TASK »
Leave the pictures out and restate every line below exactly.

DATA PROVIDED »
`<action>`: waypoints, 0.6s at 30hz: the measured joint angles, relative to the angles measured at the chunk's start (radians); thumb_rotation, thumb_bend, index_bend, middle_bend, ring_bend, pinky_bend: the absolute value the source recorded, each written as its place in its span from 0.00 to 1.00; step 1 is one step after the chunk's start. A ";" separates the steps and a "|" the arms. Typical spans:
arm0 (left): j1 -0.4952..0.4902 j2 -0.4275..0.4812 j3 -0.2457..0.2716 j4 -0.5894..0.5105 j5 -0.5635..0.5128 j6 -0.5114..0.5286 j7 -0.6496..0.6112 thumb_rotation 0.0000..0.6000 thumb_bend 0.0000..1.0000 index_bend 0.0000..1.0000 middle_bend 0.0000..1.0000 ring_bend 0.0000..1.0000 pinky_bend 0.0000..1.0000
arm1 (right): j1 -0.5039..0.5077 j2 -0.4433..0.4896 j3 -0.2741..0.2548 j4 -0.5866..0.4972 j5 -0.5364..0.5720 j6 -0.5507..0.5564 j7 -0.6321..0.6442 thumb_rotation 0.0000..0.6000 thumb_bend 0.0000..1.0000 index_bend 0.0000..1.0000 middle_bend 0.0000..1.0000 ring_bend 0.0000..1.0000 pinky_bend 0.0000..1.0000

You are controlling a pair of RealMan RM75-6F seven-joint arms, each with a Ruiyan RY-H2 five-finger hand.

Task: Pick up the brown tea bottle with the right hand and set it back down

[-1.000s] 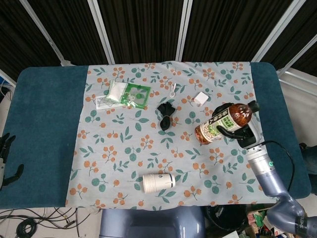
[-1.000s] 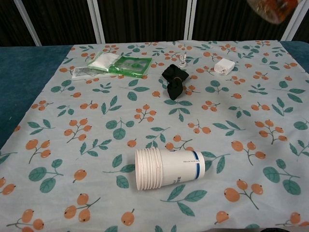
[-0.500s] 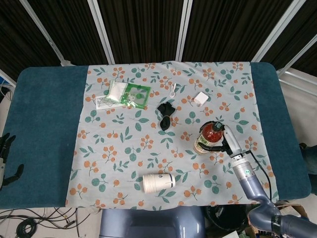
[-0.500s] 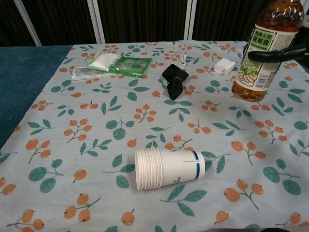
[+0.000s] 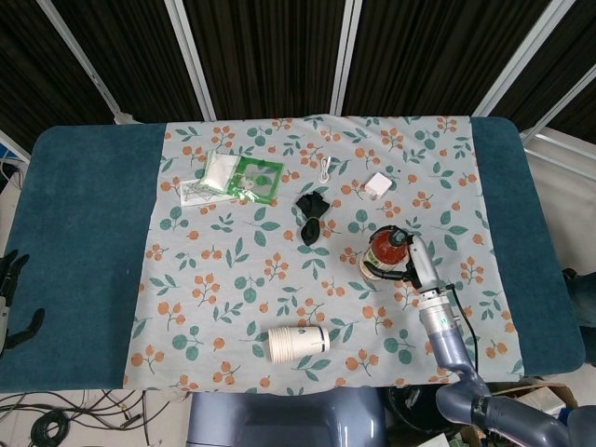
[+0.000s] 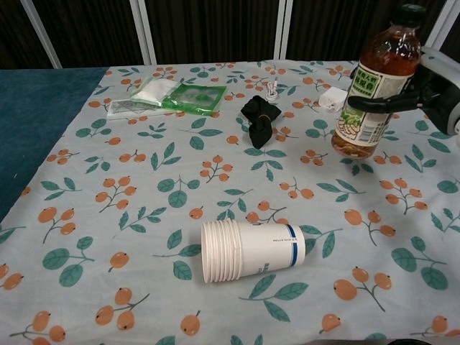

REPLY »
`<action>`: waypoints, 0.6s at 30hz: the measured joint angles, relative to the angles measured at the chunk's start (radians); thumb_rotation, thumb_bend, index_bend, middle_bend, ring_bend, pinky_bend: the absolute value the source recorded, each written as its place in its span from 0.00 to 1.00; step 1 is one step after the chunk's start. A ";" separates the steps and a "|" the arms. Typical spans:
arm0 (left): j1 -0.4952..0.4902 j2 -0.4275..0.4812 j3 -0.2457..0.2716 j4 -0.5894..0.5105 j5 -0.5635..0.5128 j6 -0.5114..0.5286 j7 -0.6496..0.6112 thumb_rotation 0.0000..0.6000 thumb_bend 0.0000..1.0000 index_bend 0.0000..1.0000 middle_bend 0.0000..1.0000 ring_bend 0.0000..1.0000 pinky_bend 0.0000..1.0000
arm1 (right): j1 -0.5039..0.5077 j2 -0.4433..0.4896 j3 -0.2741..0.2548 j4 -0.5866..0.4972 j5 -0.5364..0.5720 j6 -0.5507..0.5564 j7 -0.6321..0.6442 thumb_rotation 0.0000..0.6000 thumb_bend 0.0000..1.0000 index_bend 0.0000..1.0000 middle_bend 0.0000..1.0000 ring_bend 0.0000..1.0000 pinky_bend 0.0000..1.0000

You are controlling a pair of RealMan RM75-6F seven-joint arms, each with a Ruiyan RY-H2 five-finger hand.

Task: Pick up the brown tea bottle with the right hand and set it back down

[-1.000s] 
[-1.000s] 
[-0.500s] 
[-0.500s] 
[+0.000s] 
[+0.000s] 

The response to this exercise is complete.